1 Introduction
Generative Adversarial Networks (GANs) have shown promising results in generating data that are indistinguishable from real data [1], [2], [3]. Recently, a trend has emerged of synthesizing Convolutional Neural Network (CNN) features using GAN architectures, which mitigates the lack of unseen samples in zero-shot learning (ZSL) [4], [5], [6]. Of these methods, f-CLSWGAN [4] is one of the first attempts to leverage GANs in order to push the ZSL performance forward. In an attempt to progress this field, some improved approaches (e.g., LisGAN [7] and AFC-GAN [8]) that may potentially offer better performance, have been proposed.
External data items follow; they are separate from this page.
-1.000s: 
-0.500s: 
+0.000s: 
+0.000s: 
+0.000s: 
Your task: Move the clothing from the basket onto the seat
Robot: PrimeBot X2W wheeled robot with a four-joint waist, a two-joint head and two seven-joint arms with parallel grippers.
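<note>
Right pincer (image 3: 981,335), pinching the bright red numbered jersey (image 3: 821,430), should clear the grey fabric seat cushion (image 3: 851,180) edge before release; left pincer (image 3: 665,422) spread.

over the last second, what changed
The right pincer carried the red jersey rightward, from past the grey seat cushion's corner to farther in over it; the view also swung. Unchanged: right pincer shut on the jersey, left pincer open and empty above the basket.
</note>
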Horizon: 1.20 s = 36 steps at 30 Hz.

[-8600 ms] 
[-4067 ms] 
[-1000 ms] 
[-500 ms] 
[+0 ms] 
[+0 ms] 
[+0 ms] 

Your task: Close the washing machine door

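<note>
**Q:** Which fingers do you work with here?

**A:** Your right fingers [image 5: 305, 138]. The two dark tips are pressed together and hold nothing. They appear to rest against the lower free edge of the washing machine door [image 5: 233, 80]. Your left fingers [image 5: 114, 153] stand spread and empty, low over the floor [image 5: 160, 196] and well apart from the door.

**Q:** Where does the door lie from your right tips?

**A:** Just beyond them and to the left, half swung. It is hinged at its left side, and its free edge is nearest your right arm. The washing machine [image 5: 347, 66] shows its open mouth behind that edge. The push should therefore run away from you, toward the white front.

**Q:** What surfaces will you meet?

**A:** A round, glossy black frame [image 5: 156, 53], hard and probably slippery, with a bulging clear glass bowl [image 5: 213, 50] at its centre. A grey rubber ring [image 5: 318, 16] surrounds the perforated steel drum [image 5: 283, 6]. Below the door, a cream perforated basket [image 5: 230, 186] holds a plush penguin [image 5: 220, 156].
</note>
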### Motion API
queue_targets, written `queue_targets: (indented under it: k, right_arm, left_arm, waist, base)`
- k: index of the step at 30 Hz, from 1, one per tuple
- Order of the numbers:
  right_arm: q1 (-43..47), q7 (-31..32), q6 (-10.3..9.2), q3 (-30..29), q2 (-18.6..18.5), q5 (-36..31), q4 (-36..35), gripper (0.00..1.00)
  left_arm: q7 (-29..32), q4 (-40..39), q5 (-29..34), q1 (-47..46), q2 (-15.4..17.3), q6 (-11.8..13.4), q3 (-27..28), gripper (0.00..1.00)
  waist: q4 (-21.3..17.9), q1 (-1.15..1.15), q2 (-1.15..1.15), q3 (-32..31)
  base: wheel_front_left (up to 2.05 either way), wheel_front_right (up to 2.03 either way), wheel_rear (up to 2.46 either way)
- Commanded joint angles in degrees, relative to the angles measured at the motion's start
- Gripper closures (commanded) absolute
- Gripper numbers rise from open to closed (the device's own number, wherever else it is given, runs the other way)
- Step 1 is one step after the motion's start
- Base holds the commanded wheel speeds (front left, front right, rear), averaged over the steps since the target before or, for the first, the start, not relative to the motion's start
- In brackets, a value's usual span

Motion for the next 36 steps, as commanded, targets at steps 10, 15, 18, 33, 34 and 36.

However, despite the empirical success of these approaches, it should be noted that they all rely heavily on hand-crafted GAN architectures designed by human experts, meaning that laborious trial-and-error testing is required (Fig. 1a). The instability issue in GAN training increases the difficulty of architecture design significantly. Once obtained, these manually designed architectures are fixed across all diversified data samples and application scenarios, which can easily lead to sub-optimal results. It is therefore highly valuable to automatically determine the GAN architectures customized for each specific ZSL task, rather than simply adopting a hand-crafted architecture.
Comparison of the architecture design and training method of (a) Existing GANs for ZSL, (b) AutoGAN, (c) ZeroNAS.